ALPHABETIC  [a-zA-Z]
WS      [^a-zA-Z!]

%option noyywrap nounput

%%

{ALPHABETIC}+   {
    printf("word:<%s>\n", yytext);
    return 1;
}
{WS}+   {
    return 2;
}

"!"         {  // gobble to end of input
    char buf[80];
    for (int idx=0; (buf[idx] = input()); idx++) /* empty */ ;
    printf("buf=<%s>\n", buf);
    // YY_FLUSH_BUFFER; /* makes no difference */
    return 3;
}

%%
int main(int argc, char** argv)
{
    switch (argc) {
      case 1: break;
      case 2:
        yy_scan_string(argv[1]);
        break;
      default:
        fprintf(stderr, "Usage: %s [string]\n", argv[0]);
        exit(1);
    }

    int token;
    while ((token = yylex()) != 0) {
        printf("-> %d\n", token);
    }
}
Mightyjo commented 5 months ago

I can't find a spot in the docs that explains this behavior clearly. The best hints I could find are in the sections on multiple buffers, yywrap, and EOF rules.

You need an <> rule that calls yyterminate or sets up the next buffer.
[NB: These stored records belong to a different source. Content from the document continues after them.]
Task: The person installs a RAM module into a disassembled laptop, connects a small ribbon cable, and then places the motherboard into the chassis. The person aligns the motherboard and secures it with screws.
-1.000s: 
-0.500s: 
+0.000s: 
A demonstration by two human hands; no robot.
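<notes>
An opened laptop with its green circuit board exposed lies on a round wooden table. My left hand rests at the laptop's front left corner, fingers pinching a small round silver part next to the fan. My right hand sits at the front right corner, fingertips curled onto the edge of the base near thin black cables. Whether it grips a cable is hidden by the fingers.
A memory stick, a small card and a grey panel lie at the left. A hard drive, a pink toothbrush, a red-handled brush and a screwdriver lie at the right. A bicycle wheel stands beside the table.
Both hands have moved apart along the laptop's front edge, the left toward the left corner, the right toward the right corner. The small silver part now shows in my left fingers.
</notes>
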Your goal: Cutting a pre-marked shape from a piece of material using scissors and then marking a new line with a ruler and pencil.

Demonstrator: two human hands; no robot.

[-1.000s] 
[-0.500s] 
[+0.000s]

That rule will take the place of yywrap in your use case.

I'm away from my computer but I'll post an example when I'm back.

nxg commented 5 months ago

Thanks for clarifying.

In case it's useful when thinking about the docs, my mental model, when writing what I did, was that when I arrive at EOF using input(), I'm doing so ‘legitimately’ (ie, as opposed to my being illegitimately creative with yyinput, or something like that). It was on that basis that I presumed yywrap would Do The Right Thing, and that when flex subsequently asked for more input from input(), it would be told calmly ‘no’.

Or, put another way, my mental model is that flex is itself using input() to get input, or something equivalent to that, so that I'm working in concert with it if I read from it separately.

If those are bad intuitions, it might be useful for the docs to disabuse the reader fairly explicitly.